PROMPT
Each line of the data must be reproduced as it appears.

★ ★ ★ ★ ★ ★ ★

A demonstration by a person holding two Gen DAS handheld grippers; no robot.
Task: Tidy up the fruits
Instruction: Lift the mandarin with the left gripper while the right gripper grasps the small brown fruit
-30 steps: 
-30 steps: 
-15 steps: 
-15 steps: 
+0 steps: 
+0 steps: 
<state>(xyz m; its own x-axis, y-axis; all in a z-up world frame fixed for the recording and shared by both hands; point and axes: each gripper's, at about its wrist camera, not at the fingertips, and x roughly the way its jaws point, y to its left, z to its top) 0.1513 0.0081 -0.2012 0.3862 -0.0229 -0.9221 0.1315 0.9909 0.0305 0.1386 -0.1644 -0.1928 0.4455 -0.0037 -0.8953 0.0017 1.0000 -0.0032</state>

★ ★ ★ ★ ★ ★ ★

SOLUTION FOR THIS EXERCISE
A demonstration by a person holding two Gen DAS handheld grippers; no robot.
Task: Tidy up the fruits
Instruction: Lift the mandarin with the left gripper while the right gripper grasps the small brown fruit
-30 steps: 
-30 steps: 
-15 steps: 
-15 steps: 
+0 steps: 
+0 steps: 
<state>(xyz m; its own x-axis, y-axis; all in a z-up world frame fixed for the recording and shared by both hands; point and axes: each gripper's, at about its wrist camera, not at the fingertips, and x roughly the way its jaws point, y to its left, z to its top) 0.1513 0.0081 -0.2012 0.3862 -0.0229 -0.9221 0.1315 0.9909 0.0305 0.1386 -0.1644 -0.1928 0.4455 -0.0037 -0.8953 0.0017 1.0000 -0.0032</state>

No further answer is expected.